Last week, more details emerged of this latest twist to a barely credible story which has been unfolding for many months and was raised in Parliament last November by the local MP, Mark Harper. The Department for Environment, Food and Rural Affairs is determined to kill Harriet (known to Defra as "bovine animal UK OX0564 00177") because another calf, born five months later, belonging to a different herd on another part of the same Oxfordshire farm, eventually developed BSE. Under the EU rules which were drawn up as part of ending the British beef ban, Harriet would have to be destroyed as a "cohort" of the infected animal, because she had been born within a year on the same farm.

In vain did Harriet's owner, David Price, point out that the two animals had never met and could never have shared the same food, and that the EU directive only applied to animals intended for the food chain. When this was raised in the Commons by Mr Harper on November 7, the agriculture minister, Ben Bradshaw, ritually intoned that there was "no exemption under EU or domestic law for live cattle, whether or not they are considered to be pets". If Defra allowed Harriet to live, Brussels would sue.

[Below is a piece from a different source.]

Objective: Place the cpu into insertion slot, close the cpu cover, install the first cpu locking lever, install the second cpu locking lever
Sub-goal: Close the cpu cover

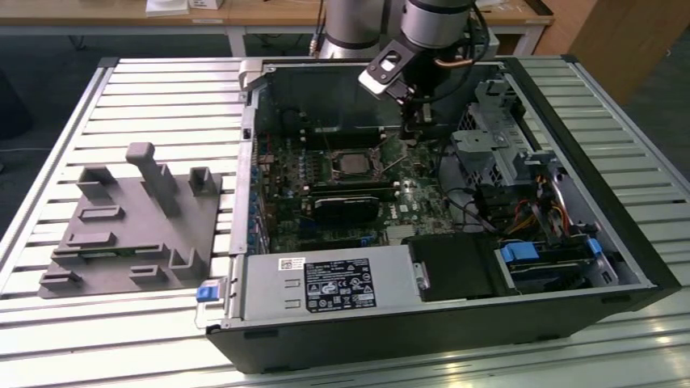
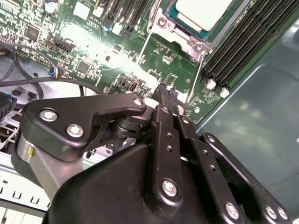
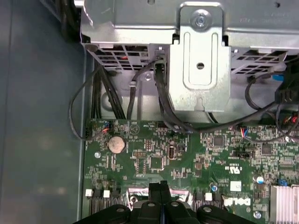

A fortnight later, however, a message came from an official in the European Parliament to say that, from the end of this month, a new EU regulation will mean that an animal need not be destroyed until it reaches the end of its "productive life" (which, for Harriet, would mean when she dies of natural causes). The message ended: "I hope this helps. All the best for you and Harriet."

Perhaps this was why Defra sent in its hit-squad. On January 10 at 9.20 am, Mr Price had a tip-off that they would be there within the hour. At 10.30 he and a small group of supporters were astonished to see a body of police blocking the road, while officials took a bolt-cutter to the chained gate of Harriet's field. (This, they said, was quite within their powers under the new Animal Health Act.) They planned to invade the field, corner Harriet, and haul her off to be killed and incinerated.

A stand-off ensued, lasting four hours, with much mobile telephoning on both sides. The local vicar, the Rev Patricia Pinkerton, having asked someone else to take a service, arrived to say that Mr Price's lawyers were applying for an emergency injunction, forbidding Defra to take any further action until the case was judicially reviewed. Eventually Mr Price's solicitor herself marched sternly up the muddy lane in her smart suit and high-heeled shoes, clutching papers to confirm that the injunction process had begun. The yellow-jacketed officials departed in their fleet of vehicles, leaving Pat Innocent, the observer on whose evidence this account is based, to muse on the famous 1960s experiments by Stanley Milgram showing how easily people can be persuaded by authority to obey foolish orders which result in inflicting unnecessary pain on others.